Esenyurt Belediye Başkanı Ahmet Özer’in 30 Ekim günü sabaha karşı evi basılarak gözaltına alınmasının ardından, önce aynı gün tutuklama haberi geldi; 31 Ekim sabah saatlerinde ise, Esenyurt Belediyesi’ne kayyum atandığı duyuruldu. İçişleri Bakanlığı’nın yaptığı açıklamada, İstanbul Vali Yardımcısı Can Aksoy’un kayyum olarak atandığı belirtildi.
CHP, Ahmet Özer’in gözaltına alınmasının ardından harekete geçti. İBB Başkanı Ekrem İmamoğlu başta olmak üzere, CHP’li temsilciler gözaltını ve tutuklamayı protesto eden açıklamalar yaptılar. Kitleyi Çağlayan Adliyesi’nin önüne çağırarak burada protesto gösterisi gerçekleştirdiler.
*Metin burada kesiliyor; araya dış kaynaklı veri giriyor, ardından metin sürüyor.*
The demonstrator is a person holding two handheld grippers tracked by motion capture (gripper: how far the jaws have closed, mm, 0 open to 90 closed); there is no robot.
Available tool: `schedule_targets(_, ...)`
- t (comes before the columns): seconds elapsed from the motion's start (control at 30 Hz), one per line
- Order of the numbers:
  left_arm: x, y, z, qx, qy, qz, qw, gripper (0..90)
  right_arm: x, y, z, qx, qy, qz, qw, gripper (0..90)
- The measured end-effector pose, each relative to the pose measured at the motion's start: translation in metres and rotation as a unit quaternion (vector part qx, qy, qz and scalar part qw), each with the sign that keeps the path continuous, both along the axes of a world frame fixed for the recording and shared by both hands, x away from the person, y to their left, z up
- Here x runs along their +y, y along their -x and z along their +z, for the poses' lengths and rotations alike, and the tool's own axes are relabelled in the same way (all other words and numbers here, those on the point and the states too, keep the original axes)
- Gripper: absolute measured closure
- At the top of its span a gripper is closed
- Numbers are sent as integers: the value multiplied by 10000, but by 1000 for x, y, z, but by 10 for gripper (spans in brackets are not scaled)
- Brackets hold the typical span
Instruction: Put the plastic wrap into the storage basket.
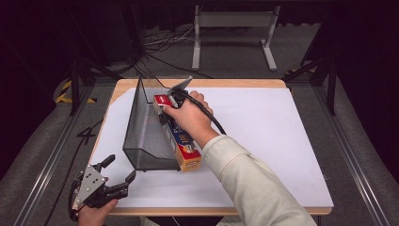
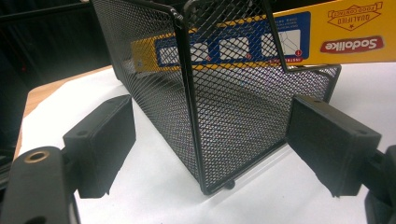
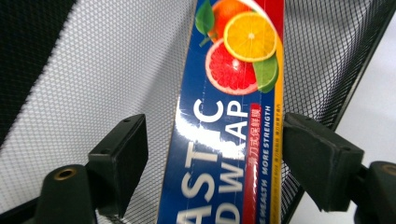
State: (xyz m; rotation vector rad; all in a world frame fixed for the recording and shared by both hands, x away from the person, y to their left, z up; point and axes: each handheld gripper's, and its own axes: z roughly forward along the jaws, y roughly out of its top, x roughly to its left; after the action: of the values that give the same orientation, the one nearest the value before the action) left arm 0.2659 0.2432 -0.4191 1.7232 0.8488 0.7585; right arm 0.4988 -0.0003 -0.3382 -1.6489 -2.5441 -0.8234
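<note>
table: wooden top [image 1: 123, 84] covered by a white sheet [image 1: 263, 136], grey floor around it.
mesh basket: black wire mesh basket [image 1: 146, 127] on the left half of the sheet, long and narrow, open top, running away from the person. In the left gripper view its near corner [image 2: 196, 116] sits between the jaws but apart from both.
plastic wrap box: long plastic wrap box [image 1: 178, 135], blue and yellow with citrus fruit picture, lying along the basket's right rim, tilted; the near end sticks out past the basket's near end, touching or just above the sheet, can't tell which. Yellow underside with "Sodolike" print seen through and above the mesh [image 2: 345, 32].
right gripper: right gripper [image 1: 175, 96] over the far part of the box, held by the right hand [image 1: 188, 117], cable trailing off it to the right. In the right gripper view [image 3: 212, 154] the jaws stand spread either side of the box [image 3: 229, 126]; right jaw pad at the box's edge, left pad well clear with a gap. Released, not clamping.
left gripper: left gripper [image 1: 120, 170] at the near left corner of the table, off the sheet edge, held by the left hand [image 1: 94, 214]. Jaws wide apart [image 2: 210, 144], nothing between the pads but the basket corner farther off. Released.
background: white metal stand [image 1: 233, 28] and cables on the floor beyond the table.
</note>
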Motion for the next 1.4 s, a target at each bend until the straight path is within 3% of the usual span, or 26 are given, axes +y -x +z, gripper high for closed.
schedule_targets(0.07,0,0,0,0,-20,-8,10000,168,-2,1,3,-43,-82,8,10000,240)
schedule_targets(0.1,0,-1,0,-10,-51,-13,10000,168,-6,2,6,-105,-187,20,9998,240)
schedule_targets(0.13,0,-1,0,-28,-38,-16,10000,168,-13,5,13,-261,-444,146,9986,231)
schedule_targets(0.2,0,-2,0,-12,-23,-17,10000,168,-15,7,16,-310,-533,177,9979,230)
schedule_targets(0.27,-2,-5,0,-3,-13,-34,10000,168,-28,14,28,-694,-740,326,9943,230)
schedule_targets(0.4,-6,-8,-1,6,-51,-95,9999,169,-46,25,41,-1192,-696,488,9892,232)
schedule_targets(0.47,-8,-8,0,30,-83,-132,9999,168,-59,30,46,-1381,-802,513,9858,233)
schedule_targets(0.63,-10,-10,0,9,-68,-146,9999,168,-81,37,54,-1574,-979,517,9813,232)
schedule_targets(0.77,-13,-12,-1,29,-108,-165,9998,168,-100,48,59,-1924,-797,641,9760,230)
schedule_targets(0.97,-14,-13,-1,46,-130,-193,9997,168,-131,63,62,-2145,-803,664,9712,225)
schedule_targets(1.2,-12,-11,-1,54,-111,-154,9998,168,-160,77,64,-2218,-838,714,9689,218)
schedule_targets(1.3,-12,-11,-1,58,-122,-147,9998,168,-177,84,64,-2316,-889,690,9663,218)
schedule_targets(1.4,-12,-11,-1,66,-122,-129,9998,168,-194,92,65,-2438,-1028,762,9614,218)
Adliye önünde toplanan yüzlerce kişi “Diktatör istifa” diye slogan attı.
CHP, bugün de saat 16’da CHP’li milletvekilleri ve belediye başkanları ile birlikte Esenyurt Belediyesi’nin önünde olacağını duyurdu ve kitleyi de belediyenin önüne çağırdı.
DEM Parti de eş genel başkanları, MYK üyeleri, milletvekilleri ile birlikte 31 Ekim günü saat 13’te Esenyurt Meydanı’nda toplanarak belediyeye yürüyeceğini duyurdu.
Ayrıca bugün bir çok kentte saat 16’ya eylem çağrıları yapıldı.
İşte “çözüm süreci”!
Ahmet Özer’in tutuklanma gerekçesi, “örgüt üyeliği” olarak açıklandı. Cumhuriyet Başsavcılığı, delillerin “10 yıllık takip” sonucunda elde edildiğini belirtti.
“Örgüt üyeliği”nin kanıtı olarak sunulan deliller ise şöyle:
Ahmet Özer’in geçmişte yazmış ya da bugün yazmakta olduğu kitaplar; yaşamını yitiren bir anne için taziye telefonu açmak; PKK propagandası yapmaktan ceza almış olan Kürt bir sanatçının Esenyurt’ta konser vermesi; Ahmet Özer’in hesabına para gönderen işyerinin sahibi hakkında terör soruşturması yürütülmüş olması; 2014’te (10 yıl önce) İmralı’da Öcalan’ın HDP heyetiyle yaptığı görüşmede Ahmet Özer’in adının geçmesi; Kongra-Gel Eşbaşkanı Remzi Kartal ile telefon görüşmesi; 25 Kasım Kadına Yönelik Şiddete Karşı Mücadele Günü için yapılacak eylemlere ilişkin kurulan WhatsApp grubunda bulunması.
Elbette ki bunların hiçbiri suç değildir; tutuklama ya da kayyum için gerekçe yapılamaz!
Ahmet Özer, 31 Mart yerel seçimlerinde CHP ile DEM Parti arasında yapılan uzlaşma sonucunda seçilmiş bir belediye başkanıdır ve bunun için hedefe çakılmıştır.
Asıl mesele, tıpkı önceki “çözüm süreci” döneminde olduğu gibi, bir taraftan süslü cümleler kurulurken, diğer taraftan Kürt halkı üzerindeki baskı ve saldırganlığın artırılmasıdır. 7 Haziran 2015 seçimlerinin ardından, hükümete HDP’den bakan alınırken, Kürt kentlerinde vahşi bir saldırganlığın başlatıldığını unutmayalım.
Bir taraftan Öcalan’ın mecliste konuşma yapması istenirken, diğer taraftan Öcalan’ın 10 yıl önce yaptığı konuşmada adı geçti diye, bir belediye başkanının tutuklanmasının başka açıklaması yoktur.
Bir taraftan Erdoğan “Kürt kardeşim, bu eli tut” diye konuşma yaparken, diğer taraftan Kürt halkının oylarıyla seçilmiş belediye başkanın eline kelepçe vurulmasının anlamı budur.
AKP, henüz adı bile konmamış, ne olduğu belirsiz ve ciddiyetsiz bir “çözüm süreci” varmış gibi davranırken, diğer taraftan Kürt halkının iradesini, tercihlerini, mücadelesini, gücünü yoketme çabasındadır.
Çünkü hazırlanmakta olan “yeni çözüm süreci”nde hedefleri, “AKP’ye tam teslimiyet”tir, başka bir şey değil.
Bunun farkında olmak ve AKP-ABD işbirliği ile hazırlanmakta olan “yeni çözüm süreci”ne karşı, haklar ve özgürlükler mücadelesini yükseltmek gerekir. Kayyum saldırısını püskürtmek, bu mücadelenin bir parçası olacaktır.